O QEMU não utiliza nenhuma encriptação extra ao tunelar o tráfego. Ele transmite os pacotes encapsulados sem criptografia. Os dados dos pacotes a nível de aplicação enviados ao servidor contêm o tamanho do frame Ethernet encapsulado (4 bytes, destacados em amarelo na imagem abaixo), seguidos pelo frame Ethernet (destacado em vermelho).

Exemplo de um frame Ethernet encapsulado

O tamanho do frame Ethernet encapsulado exposto na imagem acima é de 89 (0x59) bytes. Esse valor é imediatamente seguido pelo frame Ethernet encapsulado. A partir da captura de tráfego obtida no PivotHost, foi possível obter o tráfego encapsulado simplesmente removendo os primeiros 58 bytes (para TCP: 14 bytes do Ethernet + 20 bytes do IP + 20 bytes dos cabeçalhos TCP + 4 bytes do tamanho interno do pacote). Isso pode ser feito por meio do utilitário editcap do Wireshark após remover do arquivo PCAP pacotes que não contêm tráfego encapsulado.

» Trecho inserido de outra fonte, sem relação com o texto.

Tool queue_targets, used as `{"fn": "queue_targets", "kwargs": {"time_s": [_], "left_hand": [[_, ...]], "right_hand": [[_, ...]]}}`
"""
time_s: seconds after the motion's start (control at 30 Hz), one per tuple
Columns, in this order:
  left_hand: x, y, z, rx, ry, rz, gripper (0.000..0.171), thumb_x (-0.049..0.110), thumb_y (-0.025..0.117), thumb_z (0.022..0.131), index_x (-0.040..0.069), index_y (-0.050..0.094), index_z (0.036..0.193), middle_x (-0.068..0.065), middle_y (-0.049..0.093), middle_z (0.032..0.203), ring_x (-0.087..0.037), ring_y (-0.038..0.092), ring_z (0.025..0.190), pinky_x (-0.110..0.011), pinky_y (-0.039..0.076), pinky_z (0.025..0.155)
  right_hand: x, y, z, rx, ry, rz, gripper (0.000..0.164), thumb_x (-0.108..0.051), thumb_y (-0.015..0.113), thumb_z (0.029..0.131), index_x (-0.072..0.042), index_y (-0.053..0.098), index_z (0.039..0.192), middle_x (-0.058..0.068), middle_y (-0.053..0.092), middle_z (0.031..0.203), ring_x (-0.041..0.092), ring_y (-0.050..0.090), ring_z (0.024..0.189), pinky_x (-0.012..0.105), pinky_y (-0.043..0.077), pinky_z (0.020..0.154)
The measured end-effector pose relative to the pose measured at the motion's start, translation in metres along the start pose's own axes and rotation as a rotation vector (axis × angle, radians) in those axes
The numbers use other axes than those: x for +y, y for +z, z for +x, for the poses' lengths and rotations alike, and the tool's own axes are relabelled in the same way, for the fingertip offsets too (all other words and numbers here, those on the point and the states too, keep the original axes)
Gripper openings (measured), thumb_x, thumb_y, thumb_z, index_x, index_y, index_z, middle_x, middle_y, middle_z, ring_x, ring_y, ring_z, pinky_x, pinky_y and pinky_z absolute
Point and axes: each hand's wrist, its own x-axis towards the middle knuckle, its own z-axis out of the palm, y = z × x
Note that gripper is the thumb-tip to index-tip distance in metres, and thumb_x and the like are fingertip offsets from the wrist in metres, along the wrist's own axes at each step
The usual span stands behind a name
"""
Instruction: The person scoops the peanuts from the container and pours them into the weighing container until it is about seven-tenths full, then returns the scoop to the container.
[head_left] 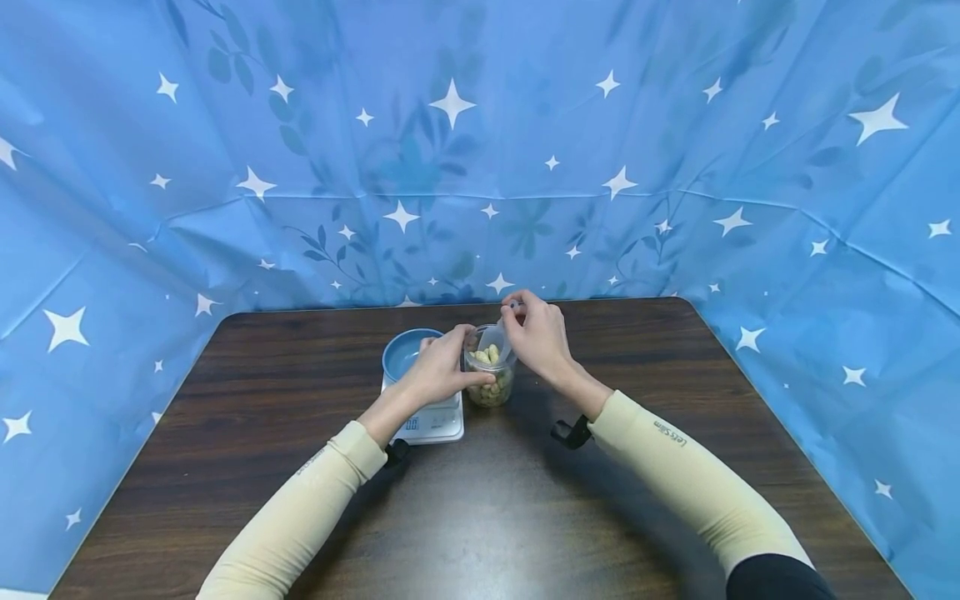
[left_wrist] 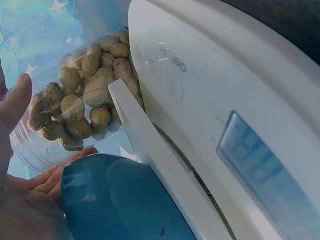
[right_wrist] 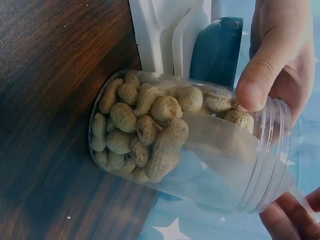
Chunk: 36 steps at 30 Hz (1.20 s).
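A clear plastic jar (right_wrist: pixel 210 192) of unshelled peanuts (right_wrist: pixel 145 130) stands upright on the dark wooden table. My left hand (head_left: pixel 437 367) grips it near the rim, thumb on the near side and fingers round the far side. My right hand (head_left: pixel 542 337) pinches the handle of a translucent scoop (head_left: pixel 492 337) above the jar's mouth. The scoop's bowl is down inside the jar, against the peanuts, as the right wrist view shows through the wall. Left of the jar, a blue bowl (head_left: pixel 397 354) sits on a white kitchen scale (head_left: pixel 444 429), partly hidden by my left hand.
The scale's display (left_wrist: pixel 260 170) is lit, its digits blurred. Scale and jar stand close together on the table (head_left: pixel 300 367). A blue star-patterned curtain (head_left: pixel 480 150) hangs behind and at both sides of the table.
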Motion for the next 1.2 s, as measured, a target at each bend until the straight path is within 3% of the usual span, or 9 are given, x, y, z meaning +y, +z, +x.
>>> {"fn": "queue_targets", "kwargs": {"time_s": [0.3,0.77,1.0,1.2], "left_hand": [[-0.0005,-0.0005,0.0007,-0.010,-0.013,0.004,0.082,0.049,0.082,0.086,0.003,0.047,0.145,-0.007,0.065,0.121,-0.021,0.061,0.107,-0.056,0.034,0.102],[-0.0015,-0.0033,0.0023,-0.027,-0.032,-0.035,0.084,0.049,0.083,0.086,0.003,0.047,0.146,-0.013,0.060,0.138,-0.026,0.059,0.122,-0.057,0.031,0.105],[-0.0012,-0.0027,0.0020,-0.034,-0.040,-0.034,0.083,0.048,0.083,0.086,0.003,0.047,0.146,-0.012,0.060,0.140,-0.026,0.058,0.124,-0.057,0.031,0.105],[-0.0016,-0.0032,0.0028,-0.033,-0.041,-0.032,0.084,0.049,0.084,0.085,0.004,0.047,0.146,-0.012,0.059,0.141,-0.027,0.057,0.127,-0.058,0.031,0.106]], "right_hand": [[0.0032,-0.0012,0.0020,0.015,0.013,0.034,0.015,-0.008,0.061,0.101,0.004,0.070,0.106,0.004,0.070,0.066,0.010,0.036,0.035,0.029,0.031,0.039],[0.0091,-0.0046,0.0032,0.015,0.132,0.133,0.016,-0.012,0.061,0.104,-0.002,0.071,0.110,0.004,0.072,0.068,0.017,0.058,0.046,0.032,0.041,0.042],[0.0074,-0.0061,0.0018,0.036,0.126,0.138,0.016,-0.013,0.060,0.103,-0.003,0.071,0.110,0.004,0.071,0.065,0.016,0.059,0.047,0.033,0.042,0.043],[0.0081,-0.0076,0.0033,0.050,0.138,0.175,0.017,-0.013,0.060,0.103,-0.001,0.071,0.109,0.008,0.074,0.072,0.017,0.069,0.060,0.031,0.052,0.049]]}}
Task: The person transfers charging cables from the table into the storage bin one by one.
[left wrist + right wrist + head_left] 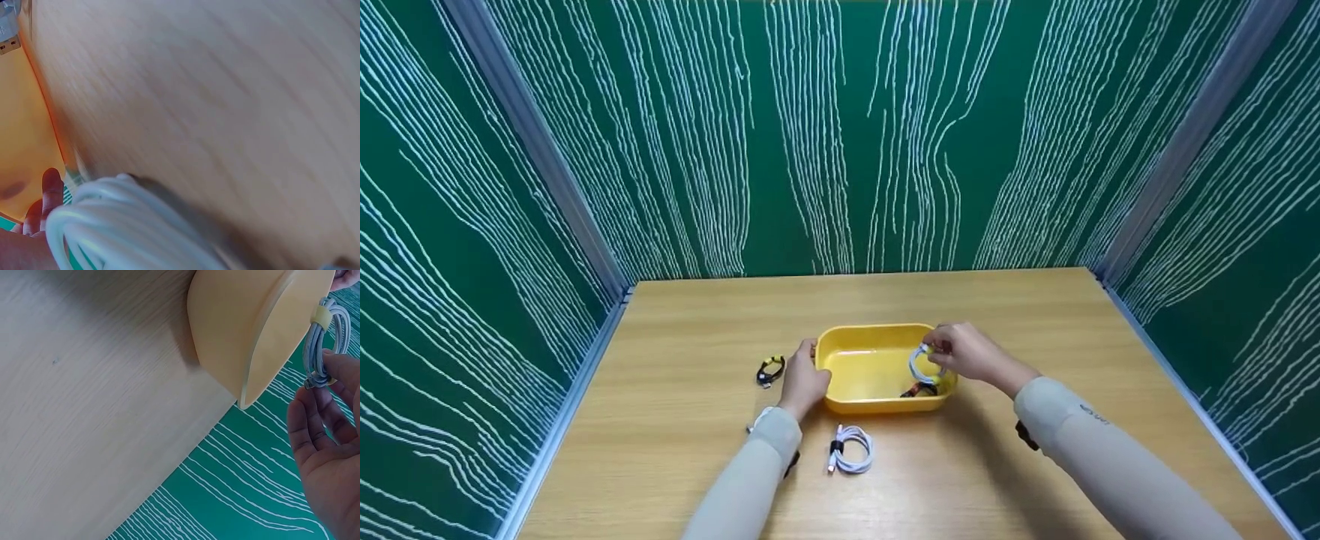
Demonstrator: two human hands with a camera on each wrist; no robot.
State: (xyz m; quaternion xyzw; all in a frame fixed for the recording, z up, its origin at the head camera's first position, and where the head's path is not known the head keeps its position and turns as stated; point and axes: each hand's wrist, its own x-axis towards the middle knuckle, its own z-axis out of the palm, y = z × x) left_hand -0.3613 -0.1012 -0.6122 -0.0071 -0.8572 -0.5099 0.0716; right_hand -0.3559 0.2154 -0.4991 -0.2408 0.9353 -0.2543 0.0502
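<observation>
A yellow plastic bin (859, 375) stands on the table. My left hand (804, 381) grips its left wall, the thumb over the rim on the inner side. At the bin's right end my right hand (971, 352) pinches a coiled grey-white cable (313, 351) with a yellow tie, held over the bin's inside. Below that coil, a dark cable with an orange tie (921, 390) lies in the bin's near right corner. In the left wrist view a white cable coil (129, 225) looms close, partly covering the left hand (48, 208).
A black coiled cable with yellow ties (770, 371) lies left of the bin. In front of the bin lies a white coiled cable with a black strap (859, 450). Another white item shows partly behind my left wrist. Green walls with white lines (810, 150) enclose the wooden table (682, 322).
</observation>
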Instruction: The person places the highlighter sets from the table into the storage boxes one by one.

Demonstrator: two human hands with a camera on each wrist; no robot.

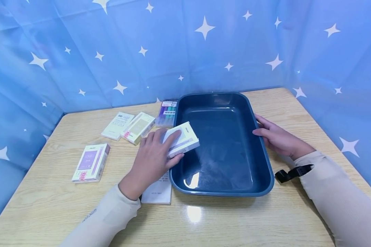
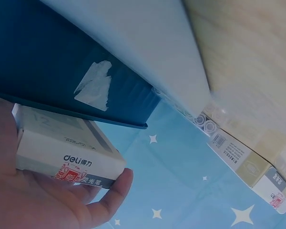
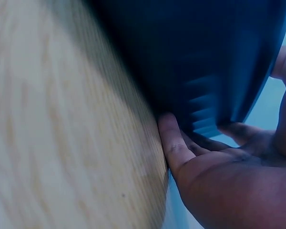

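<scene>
My left hand grips a white highlighter box, fingers over its top and thumb at its near side. The box is tilted and overlaps the left rim of a dark blue plastic tub in the head view. Deli lettering and a red sticker show on the box's end in the left wrist view. At the tub's right side is my right hand, its thumb over the rim and its fingers against the outer wall, as the right wrist view shows. The tub stands on the wooden table.
Left of the tub lie a purple-labelled box, a yellow-labelled box and a white box. A clear pack of coloured pens sits against the tub's far left. Another white pack is partly hidden under my left arm. Starred blue cloth surrounds the table.
</scene>
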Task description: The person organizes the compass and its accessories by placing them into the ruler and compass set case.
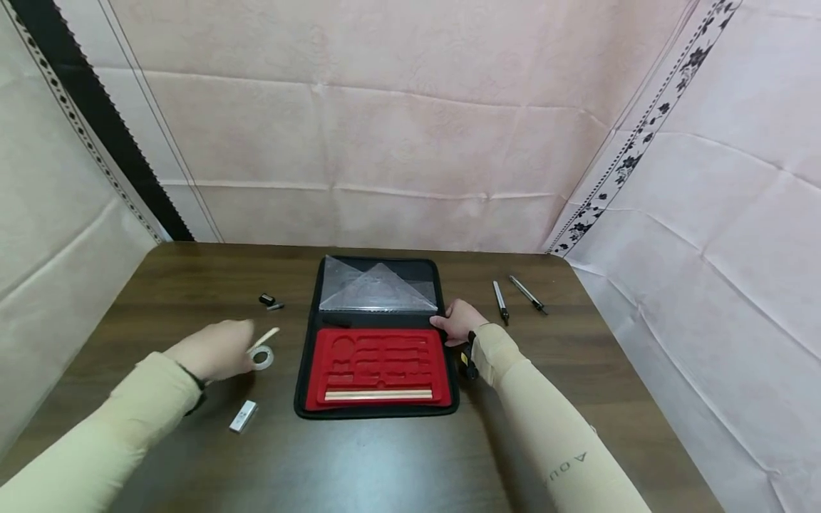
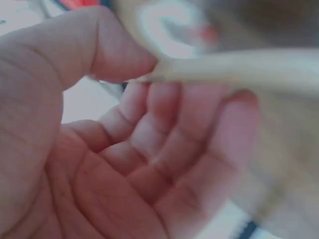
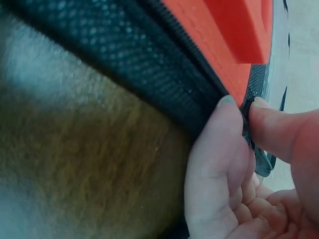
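Note:
My left hand (image 1: 221, 349) pinches a pale wooden pencil (image 2: 244, 72) between thumb and fingertips, above the table left of the case. A white tape roll (image 1: 262, 358) lies just beyond those fingers. An open black zip case (image 1: 301, 388) holds a red moulded tray (image 1: 317, 363) with shaped recesses. One long slot carries pale sticks (image 1: 378, 394). Clear set squares (image 1: 378, 288) lie in the case's far half. My right hand (image 1: 458, 322) pinches the case's right edge near the fold; the right wrist view shows thumb and fingers on the zip edge (image 3: 169, 94).
A white eraser block (image 1: 243, 416) lies left of the case. Farther back is a small black sharpener-like piece (image 1: 266, 299) beside a short grey piece (image 1: 275, 306). Two silver-and-black drawing tools, one slim (image 1: 501, 303) and one longer (image 1: 528, 293), lie to the right. Cloth walls (image 1: 385, 142) surround the table.

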The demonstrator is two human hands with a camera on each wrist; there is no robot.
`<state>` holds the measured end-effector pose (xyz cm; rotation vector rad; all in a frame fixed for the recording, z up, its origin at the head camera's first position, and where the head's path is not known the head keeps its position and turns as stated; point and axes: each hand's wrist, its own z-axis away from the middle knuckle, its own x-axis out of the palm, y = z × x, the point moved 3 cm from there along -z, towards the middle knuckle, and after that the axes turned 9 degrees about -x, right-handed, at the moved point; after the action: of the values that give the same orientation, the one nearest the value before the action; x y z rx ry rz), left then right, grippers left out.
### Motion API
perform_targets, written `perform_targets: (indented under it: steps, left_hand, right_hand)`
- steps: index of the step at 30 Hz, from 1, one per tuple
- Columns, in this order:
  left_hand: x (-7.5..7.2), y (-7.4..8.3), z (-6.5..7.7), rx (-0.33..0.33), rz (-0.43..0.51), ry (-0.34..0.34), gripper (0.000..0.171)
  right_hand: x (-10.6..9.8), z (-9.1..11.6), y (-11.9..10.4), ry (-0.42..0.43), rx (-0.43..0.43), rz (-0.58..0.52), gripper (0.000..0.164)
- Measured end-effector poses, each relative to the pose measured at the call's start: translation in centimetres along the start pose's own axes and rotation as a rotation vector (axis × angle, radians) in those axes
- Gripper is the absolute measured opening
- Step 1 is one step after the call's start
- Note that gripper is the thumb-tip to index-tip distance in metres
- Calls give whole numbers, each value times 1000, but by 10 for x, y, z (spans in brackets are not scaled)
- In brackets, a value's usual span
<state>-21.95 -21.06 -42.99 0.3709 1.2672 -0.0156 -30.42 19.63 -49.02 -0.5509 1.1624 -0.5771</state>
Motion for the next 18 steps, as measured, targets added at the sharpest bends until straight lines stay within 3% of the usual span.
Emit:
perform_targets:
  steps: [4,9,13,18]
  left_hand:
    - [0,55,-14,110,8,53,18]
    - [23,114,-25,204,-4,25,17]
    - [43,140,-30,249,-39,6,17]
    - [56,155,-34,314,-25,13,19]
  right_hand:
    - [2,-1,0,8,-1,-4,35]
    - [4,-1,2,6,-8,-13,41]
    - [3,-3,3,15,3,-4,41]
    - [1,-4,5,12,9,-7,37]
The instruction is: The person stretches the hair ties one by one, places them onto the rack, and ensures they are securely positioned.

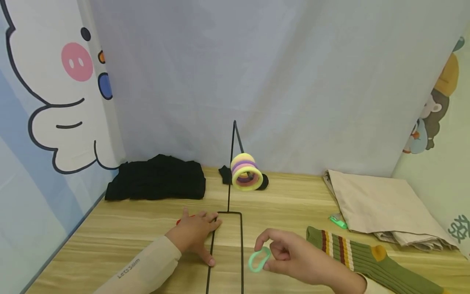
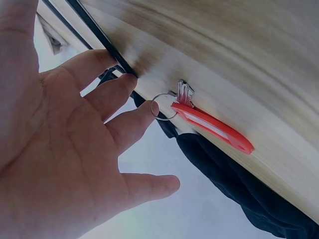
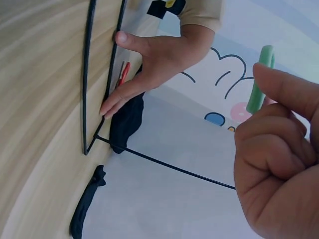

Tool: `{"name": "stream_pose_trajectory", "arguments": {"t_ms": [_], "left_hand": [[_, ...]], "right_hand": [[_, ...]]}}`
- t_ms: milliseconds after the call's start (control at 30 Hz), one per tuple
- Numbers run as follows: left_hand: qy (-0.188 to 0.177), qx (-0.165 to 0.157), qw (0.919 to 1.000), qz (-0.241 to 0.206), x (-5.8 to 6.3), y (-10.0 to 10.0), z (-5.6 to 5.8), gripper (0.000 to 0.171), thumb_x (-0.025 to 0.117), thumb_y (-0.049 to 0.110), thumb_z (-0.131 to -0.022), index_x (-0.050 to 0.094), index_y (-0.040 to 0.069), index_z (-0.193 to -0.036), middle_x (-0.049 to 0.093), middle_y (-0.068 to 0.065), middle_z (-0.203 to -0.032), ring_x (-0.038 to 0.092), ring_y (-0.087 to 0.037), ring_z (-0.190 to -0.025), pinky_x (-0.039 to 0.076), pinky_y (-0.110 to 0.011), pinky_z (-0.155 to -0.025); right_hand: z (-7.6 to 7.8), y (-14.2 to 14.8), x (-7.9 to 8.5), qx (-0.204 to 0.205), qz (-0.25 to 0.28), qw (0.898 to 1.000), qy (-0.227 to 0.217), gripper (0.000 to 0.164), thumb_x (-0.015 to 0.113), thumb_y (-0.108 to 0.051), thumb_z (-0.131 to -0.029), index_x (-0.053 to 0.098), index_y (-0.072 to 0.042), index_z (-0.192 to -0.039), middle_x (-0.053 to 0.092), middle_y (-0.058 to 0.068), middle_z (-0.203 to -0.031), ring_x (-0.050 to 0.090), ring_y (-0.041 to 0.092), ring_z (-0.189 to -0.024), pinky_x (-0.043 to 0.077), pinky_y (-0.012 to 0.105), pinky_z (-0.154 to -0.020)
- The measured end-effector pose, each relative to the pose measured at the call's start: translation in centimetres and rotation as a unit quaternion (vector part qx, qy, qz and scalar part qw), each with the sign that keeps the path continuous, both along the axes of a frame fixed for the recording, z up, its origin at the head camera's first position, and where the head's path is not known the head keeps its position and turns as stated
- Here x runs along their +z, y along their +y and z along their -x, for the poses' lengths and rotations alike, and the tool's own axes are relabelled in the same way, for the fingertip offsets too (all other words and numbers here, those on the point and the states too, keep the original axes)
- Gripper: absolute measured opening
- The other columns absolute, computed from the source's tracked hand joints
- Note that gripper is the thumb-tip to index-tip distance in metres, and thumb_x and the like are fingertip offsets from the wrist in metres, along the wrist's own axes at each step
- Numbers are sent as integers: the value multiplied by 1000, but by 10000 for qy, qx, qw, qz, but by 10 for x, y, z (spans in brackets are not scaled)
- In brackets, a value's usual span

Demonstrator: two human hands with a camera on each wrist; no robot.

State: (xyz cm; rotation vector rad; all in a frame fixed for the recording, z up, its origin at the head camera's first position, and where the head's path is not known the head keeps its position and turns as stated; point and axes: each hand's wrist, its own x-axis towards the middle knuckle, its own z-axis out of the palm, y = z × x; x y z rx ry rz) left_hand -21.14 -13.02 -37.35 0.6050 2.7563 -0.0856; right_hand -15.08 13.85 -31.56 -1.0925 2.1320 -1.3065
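In the head view my right hand pinches a mint-green hair tie between thumb and index finger, above the wooden table. The right wrist view shows the hair tie edge-on, the other fingers curled. With fingers spread, my left hand rests on the base of a black wire stand. Yellow, purple and pink hair ties hang bunched on the stand's upper arm. Beside the left fingertips lie keys on a ring with a red tag, mostly hidden by that hand in the head view.
Folded black cloth lies at the back left, and a smaller black item sits behind the stand. To the right are a striped green sock, a green-tagged item and folded beige cloth. A grey curtain hangs behind the table.
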Motion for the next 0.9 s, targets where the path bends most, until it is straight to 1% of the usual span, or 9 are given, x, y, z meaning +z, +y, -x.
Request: {"name": "stream_pose_trajectory", "arguments": {"t_ms": [233, 400, 500, 667, 767, 900], "left_hand": [[54, -8, 9999, 112, 0, 0, 0, 109, 68, 73, -52, 34, 25, -144, 27, 2, -153, 27, -27, -139, 17, -69, -103], [58, -12, 9999, 103, 0, 0, -1, 110, 69, 73, -51, 35, 25, -144, 27, 2, -153, 28, -27, -139, 17, -68, -103], [54, -11, 10000, 79, 0, 1, -1, 110, 69, 73, -51, 34, 25, -144, 27, 2, -153, 27, -27, -139, 17, -68, -103], [46, -1, 10000, 81, 0, 0, -1, 110, 68, 73, -51, 34, 25, -144, 26, 2, -153, 27, -27, -139, 16, -69, -103], [54, -3, 10000, 74, 0, 0, -1, 110, 68, 73, -51, 34, 25, -144, 26, 2, -153, 27, -27, -139, 16, -69, -103], [76, -12, 10000, 57, -2, -1, 0, 110, 67, 74, -51, 34, 25, -144, 27, 2, -153, 27, -27, -139, 16, -69, -103]], "right_hand": [[-2, -1, 12, 69, 337, 9991, 241, 22, 62, -15, -89, 52, -7, -107, 22, 10, -54, 21, 3, -46, 31, 19, -48], [-4, -2, 20, 140, 535, 9975, 436, 22, 61, -14, -89, 52, -7, -108, 21, 9, -55, 20, 8, -45, 31, 19, -47], [-5, -3, 23, 170, 635, 9965, 508, 22, 60, -12, -90, 52, -6, -109, 21, 8, -55, 20, 11, -45, 30, 21, -46], [-7, -6, 27, 146, 782, 9947, 645, 22, 60, -10, -89, 52, -6, -109, 21, 8, -55, 20, 11, -44, 29, 20, -44], [-8, -8, 30, 155, 932, 9925, 775, 22, 60, -6, -89, 51, -6, -109, 21, 7, -55, 20, 12, -44, 28, 20, -43], [-9, -11, 35, 226, 1192, 9868, 1076, 25, 59, 0, -87, 51, -4, -110, 21, 6, -55, 21, 14, -43, 28, 19, -42]]}}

O resultado foi um arquivo PCAP contendo o tráfego enviado por meio do túnel.

Pacote original transmitido por meio do túnel

Portanto, constatamos que essa técnica foi muito eficaz para alcançar a persistência na rede. Além dos dispositivos de rede supracitados, o QEMU suporta diversos outros, que também podem ser utilizados pelos adversários na execução dos seus ataques.

Conclusão

A utilização de ferramentas legítimas pelos atacantes não é novidade para os profissionais de resposta a incidentes. Entretanto, temos que admitir que os adversários muitas vezes são bem criativos e utilizam programas improváveis, como foi o caso do QEMU, para execução dos seus ataques. Isso evidencia ainda mais a necessidade de uma proteção multinível, composta pela segurança dos endpoints e pela utilização de soluções especializadas na detecção e mitigação de ataques complexos e direcionados. Somente uma segurança abrangente, que inclui o monitoramento 24/7 da rede (NDR, NGFW) e dos endpoints (EDR, EPP), composta por especialistas em SOC, pode detectar e bloquear anomalias rapidamente e nos estágios iniciais. Nosso serviço de MDR já é capaz de detectar esse tipo de atividade suspeita via QEMU. Ademais, regras apropriadas de IDS foram adicionadas à plataforma KATA com a identificação Backdoor.Agent.QEMU.C&C.